REQUIREMENT:
The lines to repeat are those below from the one containing "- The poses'" down to the one containing "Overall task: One", both included; reproduce them exactly and nothing else.

RECORD SET:
____________________

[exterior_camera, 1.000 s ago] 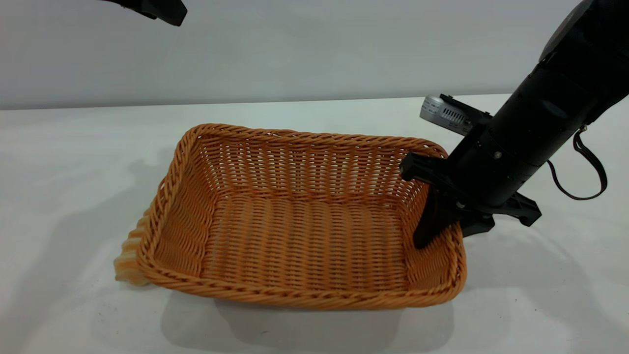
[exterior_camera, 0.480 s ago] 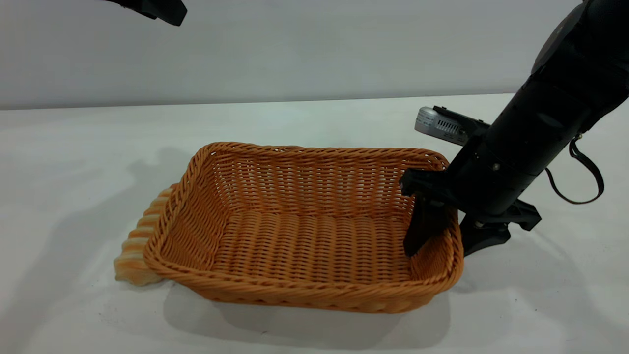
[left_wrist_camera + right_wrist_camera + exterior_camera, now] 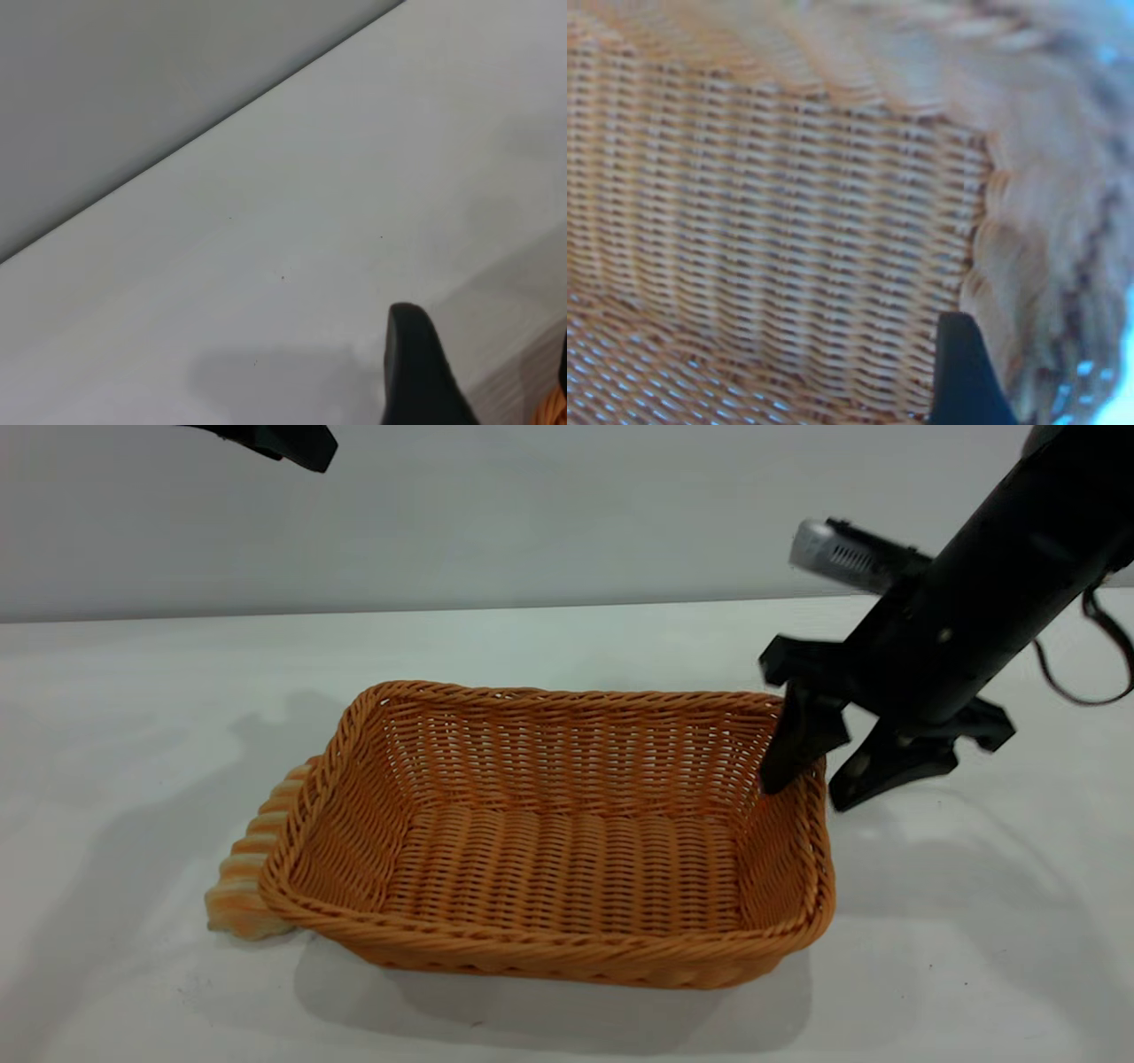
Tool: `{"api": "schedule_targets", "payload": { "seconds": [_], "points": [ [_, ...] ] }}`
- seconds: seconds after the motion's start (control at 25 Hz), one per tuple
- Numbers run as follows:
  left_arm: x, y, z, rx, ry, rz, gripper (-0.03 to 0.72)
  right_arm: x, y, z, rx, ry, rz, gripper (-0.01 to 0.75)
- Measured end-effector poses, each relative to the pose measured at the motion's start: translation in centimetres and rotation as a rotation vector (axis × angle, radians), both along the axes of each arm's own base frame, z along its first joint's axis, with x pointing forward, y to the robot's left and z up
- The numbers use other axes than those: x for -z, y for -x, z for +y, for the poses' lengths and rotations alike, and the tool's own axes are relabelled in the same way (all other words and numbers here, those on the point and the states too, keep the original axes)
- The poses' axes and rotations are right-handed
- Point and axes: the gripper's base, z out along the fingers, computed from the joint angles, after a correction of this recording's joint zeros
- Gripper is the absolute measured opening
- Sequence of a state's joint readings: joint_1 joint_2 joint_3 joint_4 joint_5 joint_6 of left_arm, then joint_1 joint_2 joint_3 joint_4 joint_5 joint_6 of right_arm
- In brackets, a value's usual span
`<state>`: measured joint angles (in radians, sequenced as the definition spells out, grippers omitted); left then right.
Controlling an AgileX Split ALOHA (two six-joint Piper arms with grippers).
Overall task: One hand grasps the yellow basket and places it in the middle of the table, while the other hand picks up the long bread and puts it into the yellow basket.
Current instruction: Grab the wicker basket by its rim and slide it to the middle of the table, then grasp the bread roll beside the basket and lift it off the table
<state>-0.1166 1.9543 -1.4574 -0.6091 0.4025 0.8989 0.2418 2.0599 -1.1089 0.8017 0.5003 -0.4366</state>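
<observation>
The yellow basket (image 3: 567,948) lies flat on the table (image 3: 142,717), near its middle. The long bread (image 3: 244,877) lies against the outside of the basket's left wall, half hidden behind it. My right gripper (image 3: 808,790) hangs open over the basket's right rim, one finger inside the wall and the other outside, holding nothing. In the right wrist view the woven wall (image 3: 788,221) fills the picture behind one dark finger (image 3: 961,372). My left gripper (image 3: 485,335) is high at the far left, open and empty.
A plain grey wall (image 3: 532,505) stands behind the table's far edge. Bare white tabletop lies in front of the basket and to the right of it. The right arm slopes up to the top right with a loose black cable loop (image 3: 1107,655).
The basket's lifted right side came down flat on the table. The right gripper then opened, let go of the rim, and rose up and to the right. Left arm unmoved.
</observation>
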Motion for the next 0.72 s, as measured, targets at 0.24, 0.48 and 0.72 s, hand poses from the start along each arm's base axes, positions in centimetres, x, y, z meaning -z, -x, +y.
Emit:
{"api": "schedule_targets", "payload": {
  "seconds": [0.24,0.48,0.72],
  "points": [
    [0.0,0.0,0.0,0.001,0.000,0.001,0.438,-3.0,-0.6,-1.8,0.035,-0.001,-0.079,0.513],
    [0.0,0.0,0.0,0.001,0.000,0.001,0.438,-7.6,-0.3,-4.1,0.003,0.074,-0.204,0.472],
    [0.0,0.0,0.0,-0.009,0.008,0.006,0.438,-14.5,2.2,-5.9,-0.059,0.243,-0.346,0.436]
  ]
}}
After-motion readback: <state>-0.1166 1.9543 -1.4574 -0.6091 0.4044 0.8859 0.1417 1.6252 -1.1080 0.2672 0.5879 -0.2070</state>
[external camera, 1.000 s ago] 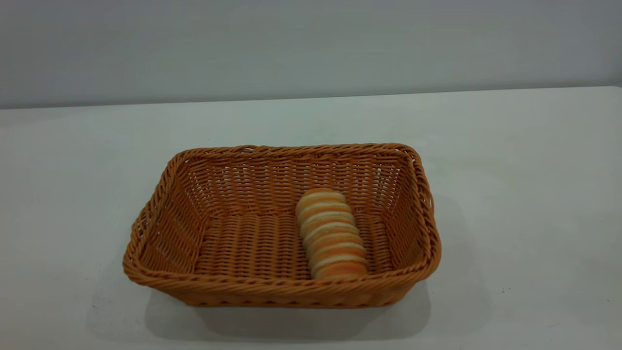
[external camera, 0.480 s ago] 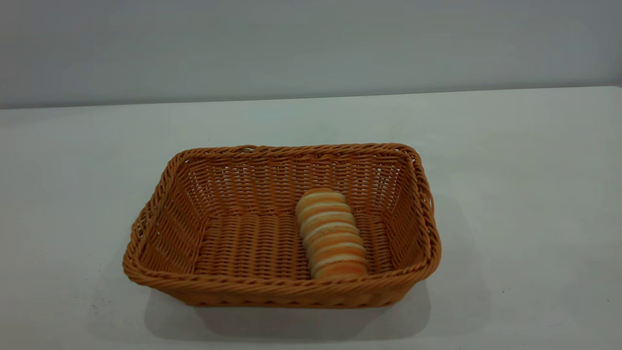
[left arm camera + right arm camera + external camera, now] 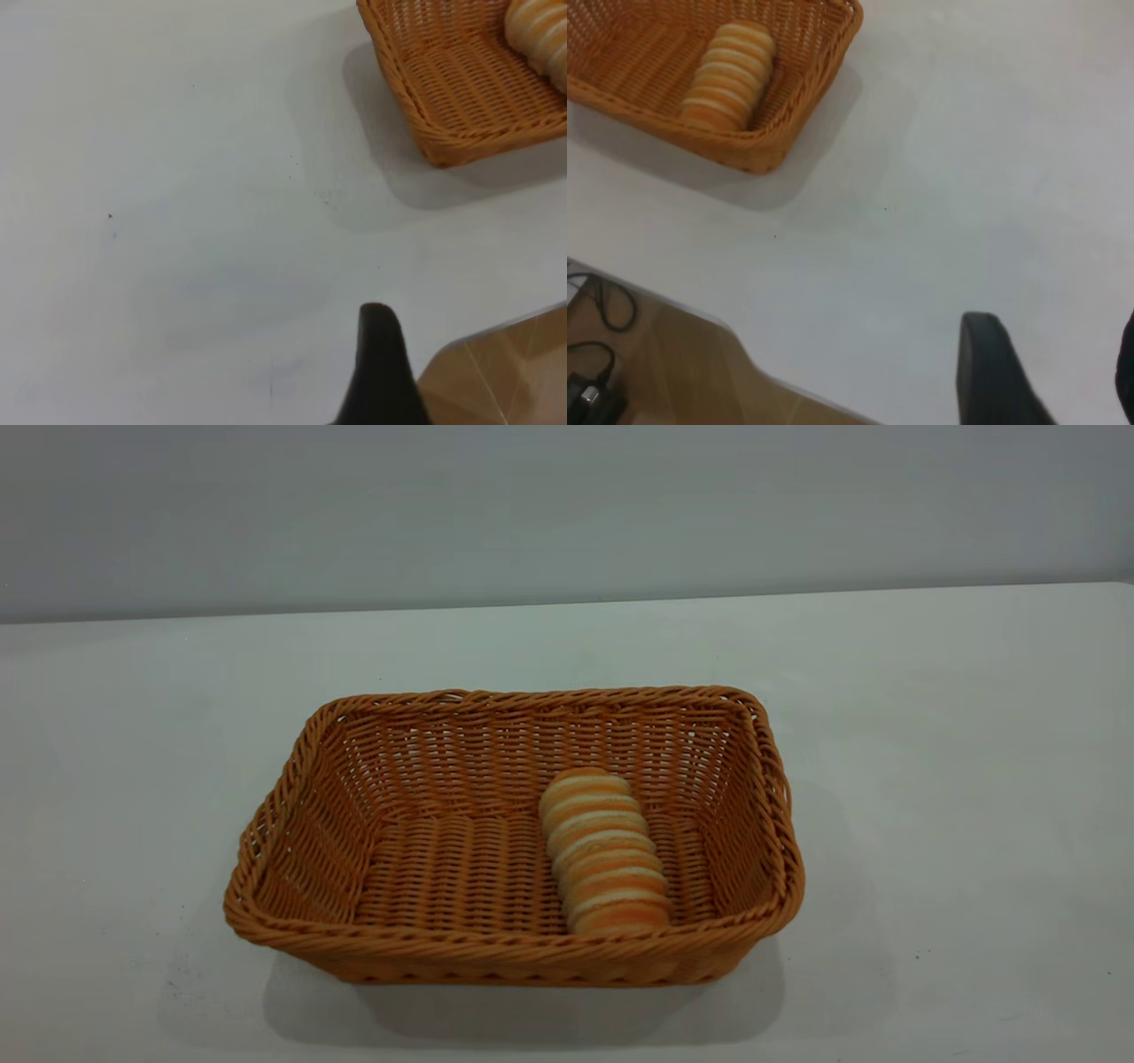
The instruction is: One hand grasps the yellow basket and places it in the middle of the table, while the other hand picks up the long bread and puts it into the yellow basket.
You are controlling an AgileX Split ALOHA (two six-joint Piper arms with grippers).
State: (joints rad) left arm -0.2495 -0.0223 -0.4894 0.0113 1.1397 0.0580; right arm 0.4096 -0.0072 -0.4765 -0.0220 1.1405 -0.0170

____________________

RESULT:
- The poses' axes and rotations are right-handed
- Point and axes: the gripper's base, z out along the fingers, computed from the joint angles, after a correction of this recording's joint zeros
- Gripper is the absolute measured opening
- Sequence of a state's joint readings: joint_1 joint_2 joint_3 joint_4 joint_5 joint_6 of left_arm, then joint_1 joint_2 joint_3 joint_4 joint_5 joint_6 of right_arm
- In brackets, a value's usual span
`<state>`: measured joint angles (in radians, sequenced as the definition spells out, grippers omitted); left then right.
Controlling an AgileX Split ALOHA (two six-joint Piper arms with grippers).
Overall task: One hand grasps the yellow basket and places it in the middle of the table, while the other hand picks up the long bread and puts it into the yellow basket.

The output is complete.